Research has found that the world’s largest oil and gas companies such as ExxonMobil, Shell and Chrvron are focusing their tightened exploration budgets on deepwater projects in the Atlantic Margin, Eastern Mediterranean and Asia.

According to Rystad Energy, the supermajors will collectively spend an average of US$7bn per annum between 2020 and 2024, a pretty significant drop from average yearly spend of U$10bn during the previous four-year period.

The focus also appears to have shifted almost entirely to offshore exploration with 39% of awarded acreage in 2023 – totalling 112,000km2 – in the shelf segment (nearer land), 28% in deepwater and the remaining 33% in ultra-deepwater.

Adding further support to this apparent focus on deepwater exploration, analysts from the independent energy research and business consultancy predicted that about 50 more deepwater and ultra-deepwater exploration wells will be drilled this year compared to 2023.

With new discoveries petering out, the move to drill in frontier and underexplored basin is likely driven by the lure of finding substantial untapped resources.

And to be brutally honest, frontier exploration is a must if the pace of gas exploration, development and production is to be maintained as there is only so much that can be done with mature basin.
 

Australia likely to be left out

While there has been some growth in Australian offshore exploration expenditure during the September 2023 quarter over the previous quarter (from $85.3m to $$146.1m seasonally adjusted), it remains significantly lower than what it used to be ($$378.4m in the September 2015 quarter) according to data from the Australian Bureau of Statistics.

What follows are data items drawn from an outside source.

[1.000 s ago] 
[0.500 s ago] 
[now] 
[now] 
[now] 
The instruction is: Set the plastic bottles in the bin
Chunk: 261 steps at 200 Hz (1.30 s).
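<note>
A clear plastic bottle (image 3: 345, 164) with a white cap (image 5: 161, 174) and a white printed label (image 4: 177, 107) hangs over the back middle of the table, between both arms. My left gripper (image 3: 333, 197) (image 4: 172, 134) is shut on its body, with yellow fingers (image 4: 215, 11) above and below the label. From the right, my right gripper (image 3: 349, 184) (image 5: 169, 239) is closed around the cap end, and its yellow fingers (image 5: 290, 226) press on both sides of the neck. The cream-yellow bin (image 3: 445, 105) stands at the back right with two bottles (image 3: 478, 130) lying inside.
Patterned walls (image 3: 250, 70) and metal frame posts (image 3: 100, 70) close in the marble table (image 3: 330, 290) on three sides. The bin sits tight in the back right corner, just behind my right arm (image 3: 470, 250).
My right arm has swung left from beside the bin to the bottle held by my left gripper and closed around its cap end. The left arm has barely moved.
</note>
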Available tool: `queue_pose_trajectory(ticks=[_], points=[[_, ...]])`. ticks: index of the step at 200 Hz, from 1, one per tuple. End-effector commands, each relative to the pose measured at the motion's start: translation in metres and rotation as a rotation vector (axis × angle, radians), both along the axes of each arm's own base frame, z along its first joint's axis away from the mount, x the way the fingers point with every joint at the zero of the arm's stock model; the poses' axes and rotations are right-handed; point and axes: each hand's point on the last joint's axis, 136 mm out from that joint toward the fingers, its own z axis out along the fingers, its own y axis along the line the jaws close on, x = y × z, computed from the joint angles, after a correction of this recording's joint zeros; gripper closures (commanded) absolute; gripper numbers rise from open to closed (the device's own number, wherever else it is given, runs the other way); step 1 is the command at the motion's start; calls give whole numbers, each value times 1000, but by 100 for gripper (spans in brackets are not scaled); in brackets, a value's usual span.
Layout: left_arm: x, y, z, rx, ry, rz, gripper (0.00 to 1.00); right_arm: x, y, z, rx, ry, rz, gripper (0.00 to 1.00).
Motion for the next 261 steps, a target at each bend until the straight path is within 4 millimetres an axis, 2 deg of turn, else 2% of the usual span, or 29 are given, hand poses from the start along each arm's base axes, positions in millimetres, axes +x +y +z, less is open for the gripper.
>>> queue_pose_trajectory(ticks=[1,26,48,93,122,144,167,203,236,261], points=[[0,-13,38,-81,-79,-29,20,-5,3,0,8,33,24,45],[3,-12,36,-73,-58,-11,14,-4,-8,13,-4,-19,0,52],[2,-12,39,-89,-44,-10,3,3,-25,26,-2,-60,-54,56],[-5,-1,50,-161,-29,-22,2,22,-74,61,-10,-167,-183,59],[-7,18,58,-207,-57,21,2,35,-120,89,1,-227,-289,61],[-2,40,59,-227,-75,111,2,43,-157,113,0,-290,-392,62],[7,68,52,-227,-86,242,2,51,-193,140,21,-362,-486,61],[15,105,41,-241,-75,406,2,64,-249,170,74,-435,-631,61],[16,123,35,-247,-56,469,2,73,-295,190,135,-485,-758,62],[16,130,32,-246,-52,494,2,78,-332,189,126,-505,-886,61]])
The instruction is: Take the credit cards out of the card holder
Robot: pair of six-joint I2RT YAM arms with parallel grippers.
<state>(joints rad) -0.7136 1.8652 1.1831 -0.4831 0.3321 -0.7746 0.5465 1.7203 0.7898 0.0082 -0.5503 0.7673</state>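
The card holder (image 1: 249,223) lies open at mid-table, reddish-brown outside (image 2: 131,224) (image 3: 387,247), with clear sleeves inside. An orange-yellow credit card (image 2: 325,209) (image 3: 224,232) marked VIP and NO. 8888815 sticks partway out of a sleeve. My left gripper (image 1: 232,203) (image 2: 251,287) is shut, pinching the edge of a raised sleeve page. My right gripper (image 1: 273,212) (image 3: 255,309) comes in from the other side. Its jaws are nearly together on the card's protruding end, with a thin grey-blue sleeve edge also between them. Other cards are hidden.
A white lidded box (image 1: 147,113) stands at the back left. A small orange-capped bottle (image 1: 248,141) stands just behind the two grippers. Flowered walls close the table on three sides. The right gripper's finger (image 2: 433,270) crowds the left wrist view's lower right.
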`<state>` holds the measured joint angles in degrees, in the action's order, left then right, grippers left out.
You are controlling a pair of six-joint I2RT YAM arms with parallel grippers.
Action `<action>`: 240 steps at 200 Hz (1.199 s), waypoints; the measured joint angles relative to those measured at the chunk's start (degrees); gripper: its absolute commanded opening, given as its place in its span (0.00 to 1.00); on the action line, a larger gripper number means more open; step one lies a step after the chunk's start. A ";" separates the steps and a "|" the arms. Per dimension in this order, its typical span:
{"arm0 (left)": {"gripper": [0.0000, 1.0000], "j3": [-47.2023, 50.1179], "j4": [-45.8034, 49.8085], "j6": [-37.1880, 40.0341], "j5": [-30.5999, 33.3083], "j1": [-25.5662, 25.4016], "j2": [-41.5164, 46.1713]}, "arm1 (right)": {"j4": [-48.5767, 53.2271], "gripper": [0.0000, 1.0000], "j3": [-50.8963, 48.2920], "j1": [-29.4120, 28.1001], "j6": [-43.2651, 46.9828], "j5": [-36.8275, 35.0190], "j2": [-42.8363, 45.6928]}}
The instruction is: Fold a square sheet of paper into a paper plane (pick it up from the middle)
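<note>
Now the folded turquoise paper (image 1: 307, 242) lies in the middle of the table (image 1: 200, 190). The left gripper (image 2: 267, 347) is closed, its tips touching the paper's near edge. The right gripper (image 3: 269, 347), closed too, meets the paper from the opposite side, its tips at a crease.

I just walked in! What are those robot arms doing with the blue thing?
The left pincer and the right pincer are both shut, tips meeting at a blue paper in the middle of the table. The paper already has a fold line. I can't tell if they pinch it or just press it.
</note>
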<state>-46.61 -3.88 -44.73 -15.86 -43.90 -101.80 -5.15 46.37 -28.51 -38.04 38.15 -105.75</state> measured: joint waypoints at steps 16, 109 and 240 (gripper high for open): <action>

While this level might be maintained in the years to come, it will likely be spent on mature basin to extend the life of existing (mostly gas) projects.

The projects most likely to drive greater expenditure will be Woodside’s Scarborough and Santos’ Barossa, neither of which are technically exploration projects while only Scarborough is technically in deepwater.

And that’s assuming that we have seen an end to the legal issues that have plagued both projects.

Scarborough seems to be on firm ground with Woodside just recently selling off a 15.1% stake in the project to Japanese energy company JERA for about US$1.4bn while Santos is steaming merrily ahead with Barossa after seeing off a challenge from Tiwi Islanders.

All well and good for developing a known discovery, not so much if you’re trying to find a new gas field.

Future exploration for deepwater oil and gas (mostly gas) in Australia is likely to be limited as there are frankly bigger fish to fry elsewhere and no one really wants the aggravation of getting a new discovery through to production.

Any new gas finds are likely to be made in unconventional reservoirs onshore Australia and those have their own unique set of challenges, which is not the kind of news that gas consumers like to hear.